Low or high concentration refers to the solutions on either side of the membrane (in the gummy bear and outside of the gummy bear). A solution is a liquid mixture in which one thing is dissolved in another thing. For example, soda is a solution of sugar, flavoring, and carbon dioxide (the bubbles) dissolved in water. The things that are dissolved (sugar, flavoring, carbon dioxide) are called solutes and the thing that they are dissolved in (water) is called the solvent
Gummy bears are technically solutions where a lot of sugar is dissolved in a little bit of water. Let’s look at the gummy bear in tap water. The solution inside the gummy bear has a higher concentration: there is a lot of solute (sugar) and not much solvent (water). But outside the gummy bear, the tap water solution has a very low concentration. It is mostly solvent (water) and a little bit of solute (minerals in the tap water).

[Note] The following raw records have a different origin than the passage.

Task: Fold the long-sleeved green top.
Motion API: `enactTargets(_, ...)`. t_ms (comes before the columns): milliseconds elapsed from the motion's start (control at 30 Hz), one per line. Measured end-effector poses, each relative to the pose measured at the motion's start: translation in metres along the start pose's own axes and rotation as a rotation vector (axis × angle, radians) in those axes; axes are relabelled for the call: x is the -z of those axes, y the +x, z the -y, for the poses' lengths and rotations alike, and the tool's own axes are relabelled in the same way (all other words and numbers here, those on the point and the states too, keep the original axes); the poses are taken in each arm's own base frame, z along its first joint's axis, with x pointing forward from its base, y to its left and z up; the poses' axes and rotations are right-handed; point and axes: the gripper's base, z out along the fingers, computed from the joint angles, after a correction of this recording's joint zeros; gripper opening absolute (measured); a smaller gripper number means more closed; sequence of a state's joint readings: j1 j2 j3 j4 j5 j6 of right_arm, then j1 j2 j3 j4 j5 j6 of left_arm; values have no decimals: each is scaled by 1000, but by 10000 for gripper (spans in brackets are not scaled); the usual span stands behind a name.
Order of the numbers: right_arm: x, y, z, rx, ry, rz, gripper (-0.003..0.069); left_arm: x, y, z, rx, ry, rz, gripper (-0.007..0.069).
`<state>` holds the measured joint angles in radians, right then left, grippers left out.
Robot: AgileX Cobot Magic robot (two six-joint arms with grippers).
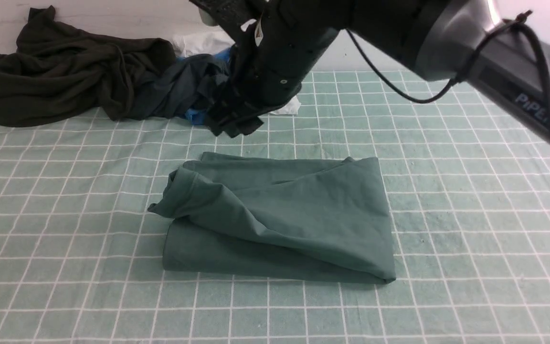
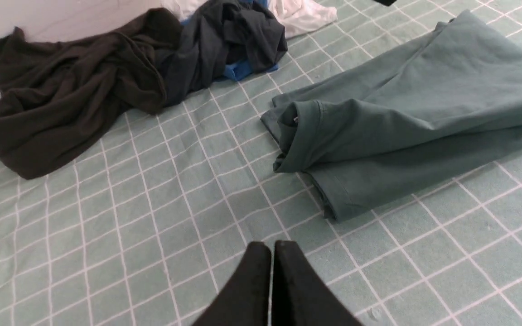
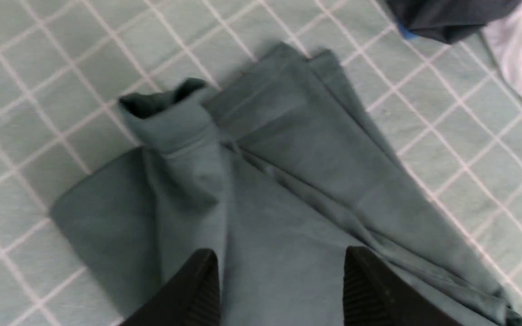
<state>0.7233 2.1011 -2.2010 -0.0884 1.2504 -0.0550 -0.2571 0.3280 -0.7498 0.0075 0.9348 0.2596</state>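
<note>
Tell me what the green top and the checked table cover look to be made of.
The green top looks like a soft matte knit, probably cotton jersey: it drapes in rounded folds with no sheen. The table cover looks like thin woven cloth, matte, lying flat with faint creases.

My right arm [image 1: 399,28] reaches in from the upper right of the front view and crosses past the middle. Its wrist [image 1: 270,62] is bent so that the right tool [image 1: 233,122] points down and to my left. In that arm's wrist view the jaws stand wide apart, the ribbed pads [image 3: 200,290] face each other, and they grip nothing. My left tool [image 2: 271,256] tilts forward and down, its two dark fingers [image 2: 297,280] pressed flat together along their length.
</note>
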Motion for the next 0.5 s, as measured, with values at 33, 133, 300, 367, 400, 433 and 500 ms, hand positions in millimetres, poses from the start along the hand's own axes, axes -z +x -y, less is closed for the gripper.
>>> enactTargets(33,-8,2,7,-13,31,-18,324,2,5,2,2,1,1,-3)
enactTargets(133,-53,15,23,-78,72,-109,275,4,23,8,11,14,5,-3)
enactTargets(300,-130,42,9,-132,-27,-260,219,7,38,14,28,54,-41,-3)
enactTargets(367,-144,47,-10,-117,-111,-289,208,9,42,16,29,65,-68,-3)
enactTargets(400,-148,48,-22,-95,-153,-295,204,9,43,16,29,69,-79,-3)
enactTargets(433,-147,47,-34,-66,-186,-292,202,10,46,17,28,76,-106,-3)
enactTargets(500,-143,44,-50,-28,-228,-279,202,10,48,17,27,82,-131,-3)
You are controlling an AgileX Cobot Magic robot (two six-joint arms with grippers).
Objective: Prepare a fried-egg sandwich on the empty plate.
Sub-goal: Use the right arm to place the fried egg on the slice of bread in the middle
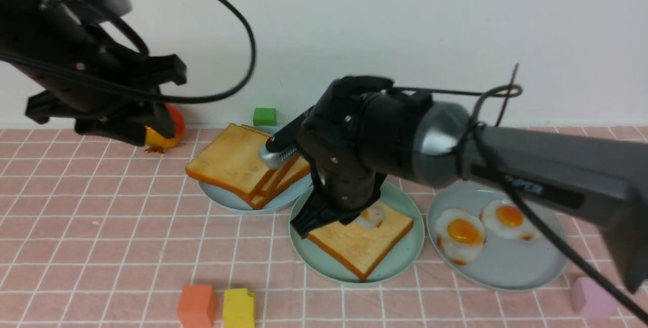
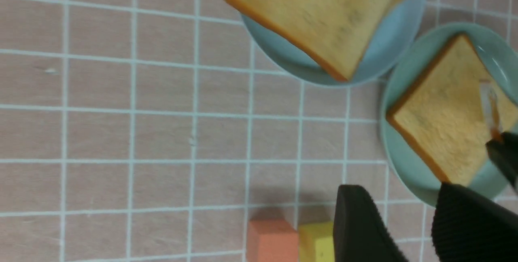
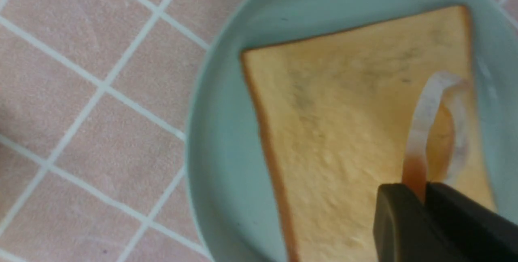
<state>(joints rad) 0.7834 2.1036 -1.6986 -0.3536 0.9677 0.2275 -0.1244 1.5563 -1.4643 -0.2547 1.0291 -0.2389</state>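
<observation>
Fried-egg sandwich, half-built on the mint-green plate at lower centre: left fingers, upper left, hang parted and empty, well apart; nearer right fingers pinch a fried egg by its edge over the bottom slice.

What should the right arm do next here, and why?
Probably lower slightly and open the right fingers: they pinch the fried egg by its edge, upright over the toast slice on the mint-green plate, so releasing should lay it flat.
</observation>
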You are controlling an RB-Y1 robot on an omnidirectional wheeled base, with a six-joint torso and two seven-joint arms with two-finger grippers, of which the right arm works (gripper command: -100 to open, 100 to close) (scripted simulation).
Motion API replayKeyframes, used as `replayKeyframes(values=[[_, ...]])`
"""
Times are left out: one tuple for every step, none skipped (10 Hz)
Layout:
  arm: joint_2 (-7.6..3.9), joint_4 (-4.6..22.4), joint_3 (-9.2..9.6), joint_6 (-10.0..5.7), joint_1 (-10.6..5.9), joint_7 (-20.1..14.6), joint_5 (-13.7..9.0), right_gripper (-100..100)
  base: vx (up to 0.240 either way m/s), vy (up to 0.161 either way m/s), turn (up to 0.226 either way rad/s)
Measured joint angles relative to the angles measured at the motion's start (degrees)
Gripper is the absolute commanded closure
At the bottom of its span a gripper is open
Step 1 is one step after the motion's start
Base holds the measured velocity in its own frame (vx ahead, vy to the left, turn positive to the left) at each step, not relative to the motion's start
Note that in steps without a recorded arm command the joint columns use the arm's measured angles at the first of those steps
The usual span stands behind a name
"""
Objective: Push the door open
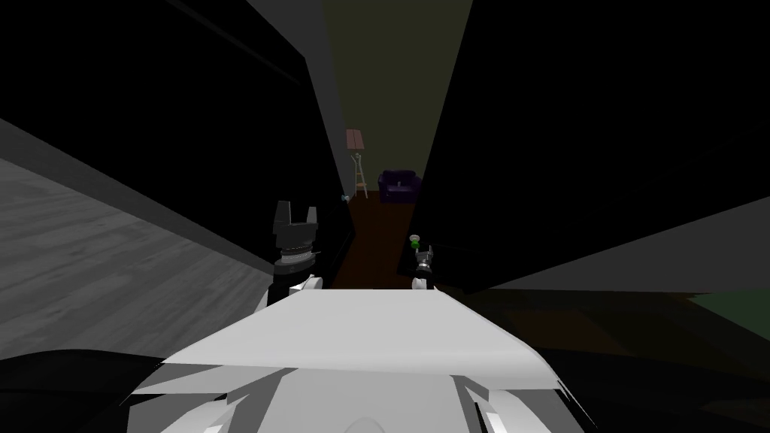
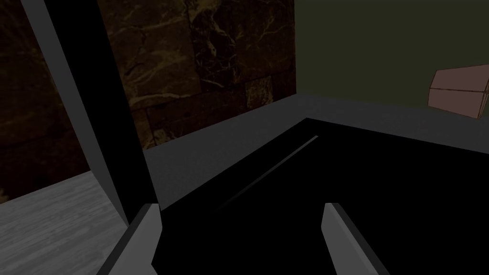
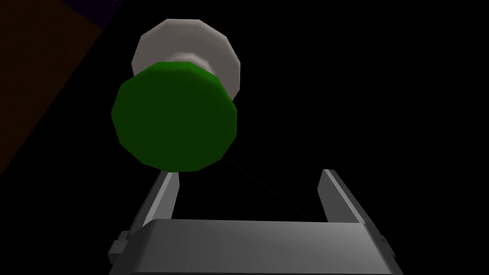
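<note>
Green knob [image 3: 174, 117] on the door [image 1: 526, 188] lies just ahead of my released right tool [image 3: 249, 174], towards one finger.

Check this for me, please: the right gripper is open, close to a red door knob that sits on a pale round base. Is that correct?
One detail is wrong: the knob is green, not red, as the right wrist view shows. The rest holds: the right gripper is open, close to the knob, which sits on a pale round base.
</note>
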Motion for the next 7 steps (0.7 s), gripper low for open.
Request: replayKeyframes(values=[[-0.03, -0.12, 0.21, 0.16, -0.04, -1.35, -0.88, -100, -0.036, -0.014, 0.012], [0.15, -0.38, 0.38, 0.12, 0.21, -2.34, -1.30, -100, -0.052, -0.006, 0.049], [0.25, -0.33, 0.56, 0.07, 0.11, -3.52, -2.16, -100, -0.049, -0.006, 0.030], [0.08, 0.84, 0.72, -0.37, -0.56, -4.88, -2.61, -100, -0.047, -0.014, 0.071], [0.28, 0.12, 0.92, -0.30, 0.00, -6.13, -3.45, -100, -0.032, -0.018, 0.028], [0.21, 1.67, 1.11, -0.87, -0.85, -7.46, -3.89, -100, -0.039, -0.010, 0.049], [0.30, 1.18, 1.31, -0.72, -0.60, -8.85, -4.71, -100, -0.063, -0.010, 0.046]])
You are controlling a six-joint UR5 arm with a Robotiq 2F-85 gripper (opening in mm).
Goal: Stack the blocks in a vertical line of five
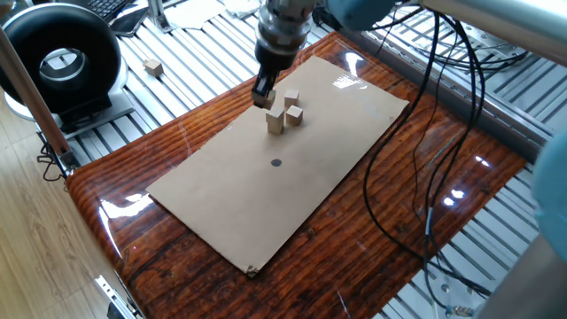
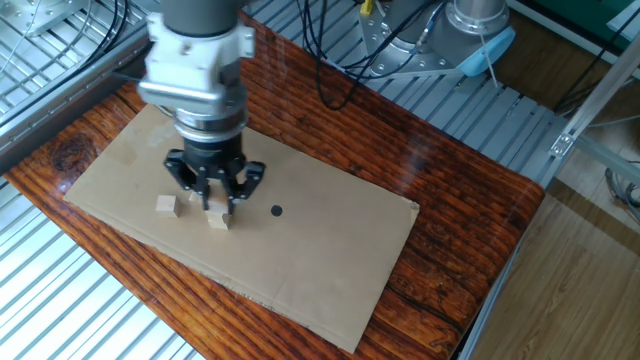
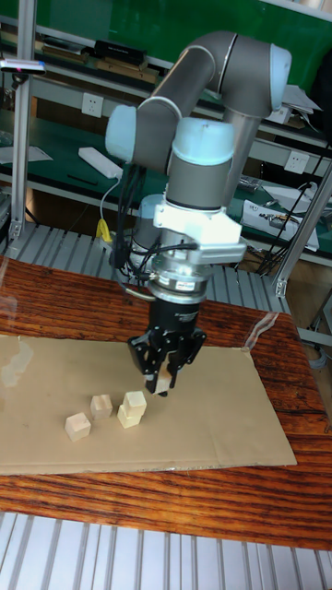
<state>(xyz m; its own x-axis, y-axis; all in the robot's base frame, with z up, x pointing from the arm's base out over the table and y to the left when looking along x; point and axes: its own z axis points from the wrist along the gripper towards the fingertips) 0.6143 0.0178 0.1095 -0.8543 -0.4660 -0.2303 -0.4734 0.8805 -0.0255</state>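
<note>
The tool is clenched on a block, which shows pale between the fingertips in the tall fixed view. It hangs clear above the cardboard, near the other blocks at the far end of the sheet.

Below and just to one side stands a stack that looks two blocks high, its upper cube sitting a little askew on the lower. Two loose blocks, one just beside the stack and another a little further out, lie flat on the cardboard. The dark spot lies bare, well apart from them. The cardboard rests on the glossy wooden desk.

The blocks are plain wood, so I judge them light, stiff and not fragile. They will take a firm squeeze without marking. Their faces look smooth, and being so light, any nudge from a finger would likely slide or topple them. The best hold is on two opposite flat sides, centred and square, with the bottom face left free to land flat.

The slight misalignment in the stack matters: a column this narrow probably forgives little offset, so the held block wants to come down level and centred. The fingers should open without dragging sideways.
</note>
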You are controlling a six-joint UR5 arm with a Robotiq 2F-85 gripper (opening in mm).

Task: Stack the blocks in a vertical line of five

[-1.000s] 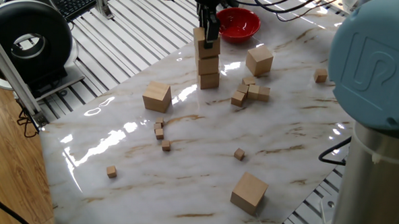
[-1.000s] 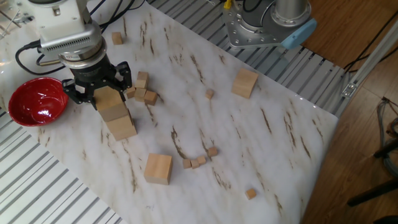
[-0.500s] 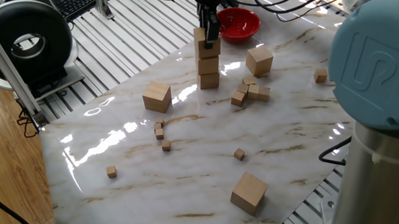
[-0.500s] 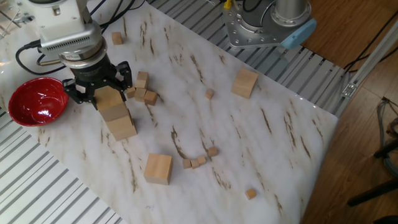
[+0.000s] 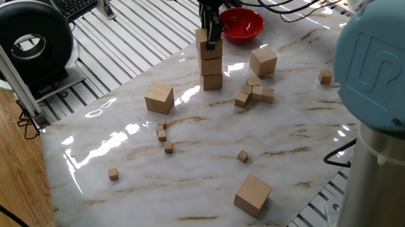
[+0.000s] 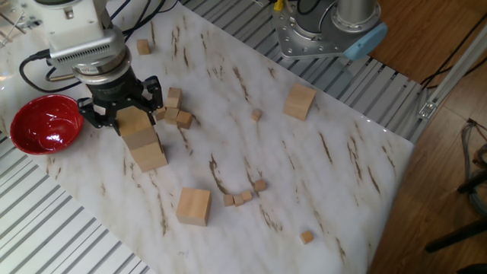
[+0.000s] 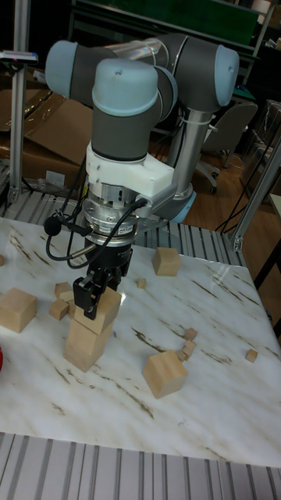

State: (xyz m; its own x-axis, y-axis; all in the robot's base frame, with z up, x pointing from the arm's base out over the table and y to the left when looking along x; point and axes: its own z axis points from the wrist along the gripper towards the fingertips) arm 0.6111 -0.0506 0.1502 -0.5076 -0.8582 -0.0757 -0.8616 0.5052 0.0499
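Observation:
A stack of blocks (image 5: 212, 73) stands near the far edge of the marble table. Its top block (image 5: 202, 38) (image 6: 134, 122) (image 7: 104, 311) sits slightly turned on the two below it. My gripper (image 5: 208, 36) (image 6: 131, 114) (image 7: 100, 301) comes straight down over the stack, its fingers on either side of that top block and shut on it. Loose blocks lie apart: one left of the stack (image 5: 159, 98) (image 6: 193, 206), one right of it by the bowl (image 5: 263, 61) (image 7: 17, 308), and one near the front edge (image 5: 252, 195) (image 6: 300, 101).
A red bowl (image 5: 243, 23) (image 6: 44, 123) sits just behind the stack. Tiny wooden cubes cluster right of the stack (image 5: 253, 93) (image 6: 176, 108), and others are scattered across the table (image 5: 163, 132) (image 6: 242, 196). The robot's base (image 6: 327, 30) stands at the table's edge.

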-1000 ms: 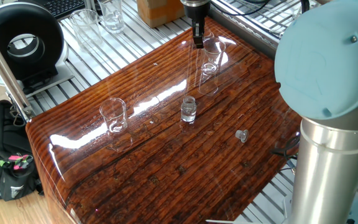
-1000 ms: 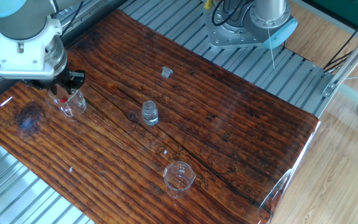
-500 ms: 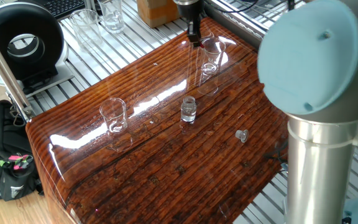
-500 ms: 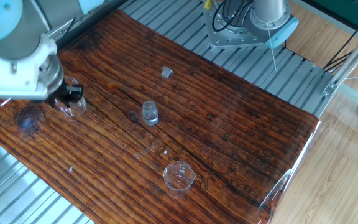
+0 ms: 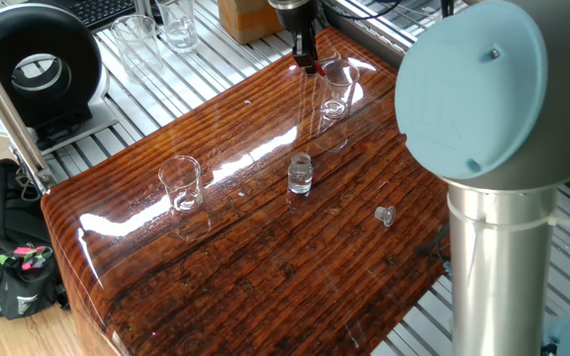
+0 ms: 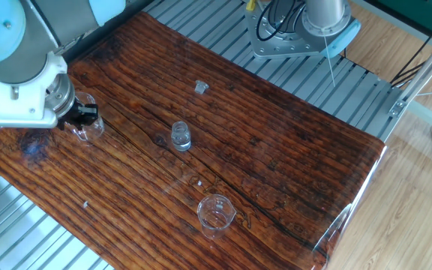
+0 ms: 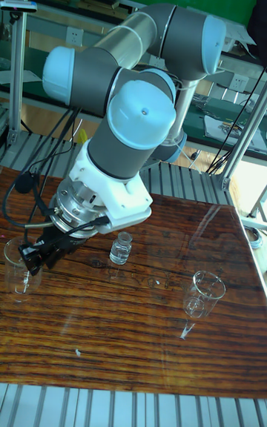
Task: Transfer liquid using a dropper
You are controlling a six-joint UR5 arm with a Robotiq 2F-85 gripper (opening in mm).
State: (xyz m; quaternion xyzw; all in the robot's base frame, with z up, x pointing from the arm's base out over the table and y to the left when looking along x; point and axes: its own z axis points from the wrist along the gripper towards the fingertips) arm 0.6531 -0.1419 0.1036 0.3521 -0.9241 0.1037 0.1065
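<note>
The task looks barely begun. At the top centre of one fixed view the black two-finger tool (image 5: 308, 59) hangs beside a clear glass beaker (image 5: 336, 87) on the glossy brown wooden worktop (image 5: 265, 257), a fleck of red at its tips. That fleck is probably the bulb of the thin clear dropper (image 5: 312, 69); its tube is too faint to trace. I cannot tell whether the tool is closed on it. Lower in the frame, the small clear glass vial (image 5: 300, 175) and the second clear beaker (image 5: 180, 183) stand well apart. No liquid is discernible; drawing and releasing it seem still ahead.
</note>
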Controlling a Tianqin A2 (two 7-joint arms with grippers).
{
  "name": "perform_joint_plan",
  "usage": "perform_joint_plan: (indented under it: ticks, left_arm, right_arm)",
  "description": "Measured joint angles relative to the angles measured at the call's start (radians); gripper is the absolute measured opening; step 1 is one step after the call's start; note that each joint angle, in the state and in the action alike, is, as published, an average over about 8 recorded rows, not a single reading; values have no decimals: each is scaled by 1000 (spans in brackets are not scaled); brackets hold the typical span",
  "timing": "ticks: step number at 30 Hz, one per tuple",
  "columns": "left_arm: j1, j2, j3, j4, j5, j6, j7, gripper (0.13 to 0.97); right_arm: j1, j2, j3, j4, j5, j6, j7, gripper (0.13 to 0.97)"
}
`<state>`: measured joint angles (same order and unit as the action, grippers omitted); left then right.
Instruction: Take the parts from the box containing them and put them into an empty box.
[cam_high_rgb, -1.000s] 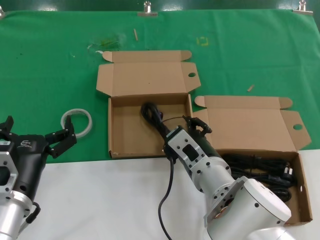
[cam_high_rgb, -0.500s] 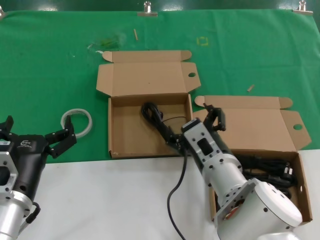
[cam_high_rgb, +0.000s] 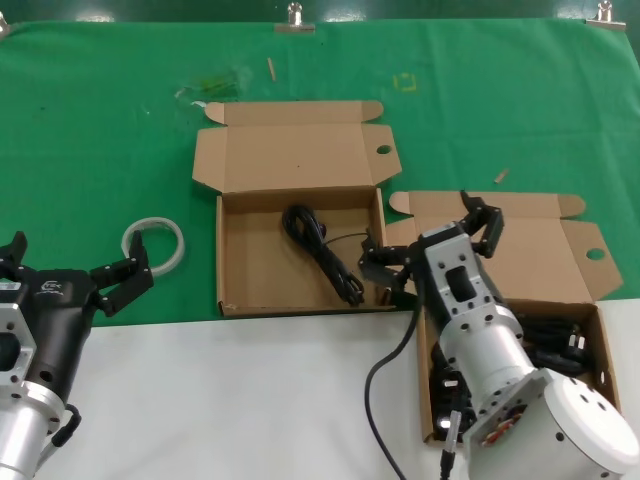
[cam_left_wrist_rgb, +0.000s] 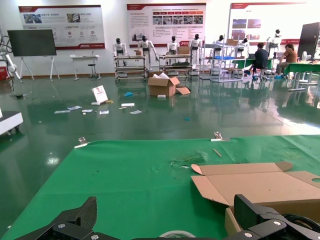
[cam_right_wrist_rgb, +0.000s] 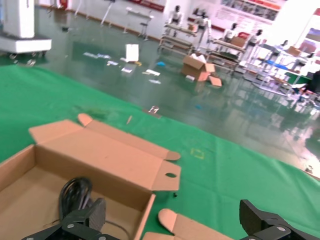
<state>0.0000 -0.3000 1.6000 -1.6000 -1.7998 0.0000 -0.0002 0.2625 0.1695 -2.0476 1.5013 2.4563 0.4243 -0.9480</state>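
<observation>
Two matching brown cardboard boxes lie open on the green cloth. The right box (cam_high_rgb: 608, 400) holds a heap of black cable parts (cam_high_rgb: 548, 345), partly hidden by my right arm. One black coiled cable (cam_high_rgb: 320, 250) lies in the left box (cam_high_rgb: 260, 275), which shows again in the right wrist view (cam_right_wrist_rgb: 105, 155) with its cable (cam_right_wrist_rgb: 72, 192). My right gripper (cam_high_rgb: 432, 240) (cam_right_wrist_rgb: 172, 225) hangs open and holds nothing. It is over the right box's lid, beside the wall between the boxes. My left gripper (cam_high_rgb: 70, 262) (cam_left_wrist_rgb: 167, 225) is parked open at the near left.
A white tape ring (cam_high_rgb: 155, 243) (cam_left_wrist_rgb: 176, 233) lies on the cloth just beyond my left gripper. A white strip of table (cam_high_rgb: 220, 400) runs along the near edge. My right arm's black cord (cam_high_rgb: 385, 370) dangles over it. Small wood scraps (cam_high_rgb: 270, 68) lie at the back.
My right gripper has pulled out of the left box and swung right to the other box's lid, fingers spread. The cable stays lying in the left box. The left arm is still.
</observation>
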Motion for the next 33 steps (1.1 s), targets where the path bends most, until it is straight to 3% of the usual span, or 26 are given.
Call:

Water, the solvent in both cases, wants to even things out. So it moves from the area of low concentration (the tap water) to the area of high concentration (the gummy bear). You’ll probably see the gummy bear grow as a result. The gummy bear absorbs water and expands until the concentrations are more equal.
If you used distilled water, the gummy bear probably grew even more. Distilled water doesn’t have a lot of the minerals that tap water has, so it is even lower concentration. Even more water would move into the gummy bear.
If you used corn syrup and salt water, the gummy bear probably didn’t grow as much or it might have shrunk. Corn syrup (sugar dissolved in water) and salt water (salt dissolved in water) are both very high concentration solutions. Water might have left the gummy bear (the lower concentration in this case) and caused it to shrink.